Assignment |
For this exercise, reproduce the entries below exactly, but only from the line containing "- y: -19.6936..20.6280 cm" through the line containing "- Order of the", both included.

....

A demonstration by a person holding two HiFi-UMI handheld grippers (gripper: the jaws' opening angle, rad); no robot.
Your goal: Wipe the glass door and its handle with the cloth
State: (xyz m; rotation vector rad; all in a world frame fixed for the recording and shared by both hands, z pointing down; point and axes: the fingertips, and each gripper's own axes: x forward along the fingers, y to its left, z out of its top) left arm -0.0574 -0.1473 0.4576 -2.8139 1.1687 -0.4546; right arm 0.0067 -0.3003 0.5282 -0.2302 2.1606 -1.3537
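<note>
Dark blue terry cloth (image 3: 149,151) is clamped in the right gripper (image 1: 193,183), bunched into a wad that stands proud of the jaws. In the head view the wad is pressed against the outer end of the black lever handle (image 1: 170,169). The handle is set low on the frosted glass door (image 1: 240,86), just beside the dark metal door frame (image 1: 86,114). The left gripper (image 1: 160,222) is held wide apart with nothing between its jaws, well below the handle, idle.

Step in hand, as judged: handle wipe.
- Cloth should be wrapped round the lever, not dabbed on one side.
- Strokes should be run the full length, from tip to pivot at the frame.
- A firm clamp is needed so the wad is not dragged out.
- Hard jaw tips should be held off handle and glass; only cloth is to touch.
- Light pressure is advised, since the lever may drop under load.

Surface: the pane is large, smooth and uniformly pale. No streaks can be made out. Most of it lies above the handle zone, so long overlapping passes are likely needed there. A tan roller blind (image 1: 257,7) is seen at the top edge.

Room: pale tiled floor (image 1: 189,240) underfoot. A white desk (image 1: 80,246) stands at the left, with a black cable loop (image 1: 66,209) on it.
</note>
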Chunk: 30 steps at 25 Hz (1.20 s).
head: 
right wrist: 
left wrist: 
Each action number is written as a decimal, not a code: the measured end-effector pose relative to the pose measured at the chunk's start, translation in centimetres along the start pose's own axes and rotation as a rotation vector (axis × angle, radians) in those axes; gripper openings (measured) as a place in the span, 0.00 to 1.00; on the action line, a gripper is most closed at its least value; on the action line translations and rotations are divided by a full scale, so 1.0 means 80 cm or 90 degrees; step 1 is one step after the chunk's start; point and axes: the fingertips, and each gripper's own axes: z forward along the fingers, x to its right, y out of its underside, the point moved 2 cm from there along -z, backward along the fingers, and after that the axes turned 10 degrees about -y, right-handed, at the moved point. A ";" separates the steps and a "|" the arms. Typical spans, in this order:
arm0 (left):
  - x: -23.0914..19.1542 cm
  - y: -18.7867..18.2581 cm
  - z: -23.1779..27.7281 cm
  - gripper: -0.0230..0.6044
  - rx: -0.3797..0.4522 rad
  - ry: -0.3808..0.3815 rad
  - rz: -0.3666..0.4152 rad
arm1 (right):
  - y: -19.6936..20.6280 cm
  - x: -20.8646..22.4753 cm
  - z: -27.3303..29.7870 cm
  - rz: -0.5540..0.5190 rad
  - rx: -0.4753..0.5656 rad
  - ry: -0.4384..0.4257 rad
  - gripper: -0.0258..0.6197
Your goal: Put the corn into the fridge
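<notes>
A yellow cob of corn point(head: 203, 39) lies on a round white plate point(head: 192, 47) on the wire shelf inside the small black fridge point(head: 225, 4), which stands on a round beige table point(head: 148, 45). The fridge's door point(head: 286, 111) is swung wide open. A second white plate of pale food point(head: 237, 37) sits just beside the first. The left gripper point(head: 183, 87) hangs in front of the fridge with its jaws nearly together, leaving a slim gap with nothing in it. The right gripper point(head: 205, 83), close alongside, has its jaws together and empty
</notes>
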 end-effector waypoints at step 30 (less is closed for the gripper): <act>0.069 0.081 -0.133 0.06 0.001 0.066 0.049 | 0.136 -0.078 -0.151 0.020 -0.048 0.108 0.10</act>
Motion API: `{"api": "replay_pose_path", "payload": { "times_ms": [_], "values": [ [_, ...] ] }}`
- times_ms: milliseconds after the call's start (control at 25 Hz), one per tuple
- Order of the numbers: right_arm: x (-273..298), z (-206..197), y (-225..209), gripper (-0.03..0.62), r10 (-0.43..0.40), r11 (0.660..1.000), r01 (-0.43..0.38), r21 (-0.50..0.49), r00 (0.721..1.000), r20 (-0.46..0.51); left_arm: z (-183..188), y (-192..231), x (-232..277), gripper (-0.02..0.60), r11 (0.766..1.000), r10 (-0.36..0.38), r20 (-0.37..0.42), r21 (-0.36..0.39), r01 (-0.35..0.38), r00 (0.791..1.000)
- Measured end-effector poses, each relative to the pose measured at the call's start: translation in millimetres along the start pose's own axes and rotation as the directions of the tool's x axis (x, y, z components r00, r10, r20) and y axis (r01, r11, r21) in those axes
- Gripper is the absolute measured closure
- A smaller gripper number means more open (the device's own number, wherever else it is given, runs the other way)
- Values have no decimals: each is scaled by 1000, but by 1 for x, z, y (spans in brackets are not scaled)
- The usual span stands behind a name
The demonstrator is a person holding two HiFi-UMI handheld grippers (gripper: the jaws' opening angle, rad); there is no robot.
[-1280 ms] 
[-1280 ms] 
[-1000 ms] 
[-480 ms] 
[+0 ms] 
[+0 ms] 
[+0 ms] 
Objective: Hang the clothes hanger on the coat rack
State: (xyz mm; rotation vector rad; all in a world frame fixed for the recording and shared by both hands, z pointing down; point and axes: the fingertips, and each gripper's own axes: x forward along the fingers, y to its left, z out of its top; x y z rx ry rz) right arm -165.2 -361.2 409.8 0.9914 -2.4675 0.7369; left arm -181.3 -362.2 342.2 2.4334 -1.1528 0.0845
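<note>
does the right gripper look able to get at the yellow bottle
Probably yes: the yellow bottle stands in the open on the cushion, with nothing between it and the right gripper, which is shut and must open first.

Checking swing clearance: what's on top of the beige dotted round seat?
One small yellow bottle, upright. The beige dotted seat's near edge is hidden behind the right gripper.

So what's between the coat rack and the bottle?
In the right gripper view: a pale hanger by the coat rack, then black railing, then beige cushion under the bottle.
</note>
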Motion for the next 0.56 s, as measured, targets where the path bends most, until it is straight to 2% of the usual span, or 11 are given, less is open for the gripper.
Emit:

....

Worked solution |
  - y: -19.6936..20.6280 cm
  - x: -20.8646..22.4753 cm
  - z: -27.3303..29.7870 cm
  - rz: -0.5540..0.5190 rad
  - rx: -0.4753..0.5656 rad
  - ry: -0.4384..0.4257 rad
  - gripper: -0.0258..0.6197
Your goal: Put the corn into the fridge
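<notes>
A yellow cob of corn point(head: 203, 39) lies on a round white plate point(head: 192, 47) on the wire shelf inside the small black fridge point(head: 225, 4), which stands on a round beige table point(head: 148, 45). The fridge's door point(head: 286, 111) is swung wide open. A second white plate of pale food point(head: 237, 37) sits just beside the first. The left gripper point(head: 183, 87) hangs in front of the fridge with its jaws nearly together, leaving a slim gap with nothing in it. The right gripper point(head: 205, 83), close alongside, has its jaws together and empty
</notes>
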 end-effector waypoints at step 30 (less is closed for the gripper): <act>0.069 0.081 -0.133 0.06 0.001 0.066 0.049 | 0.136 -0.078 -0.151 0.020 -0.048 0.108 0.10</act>
Motion API: `{"api": "replay_pose_path", "payload": { "times_ms": [_], "values": [ [_, ...] ] }}`
- times_ms: milliseconds after the call's start (control at 25 Hz), one per tuple
- Order of the numbers: right_arm: x (-273..298), z (-206..197), y (-225..209), gripper (-0.03..0.62), r10 (-0.43..0.40), r11 (0.660..1.000), r01 (-0.43..0.38), r21 (-0.50..0.49), r00 (0.721..1.000), r20 (-0.46..0.51); left_arm: z (-183..188), y (-192..231), x (-232..277), gripper (-0.02..0.60), r11 (0.766..1.000), r10 (-0.36..0.38), r20 (-0.37..0.42), r21 (-0.36..0.39), r01 (-0.35..0.38), r00 (0.791..1.000)

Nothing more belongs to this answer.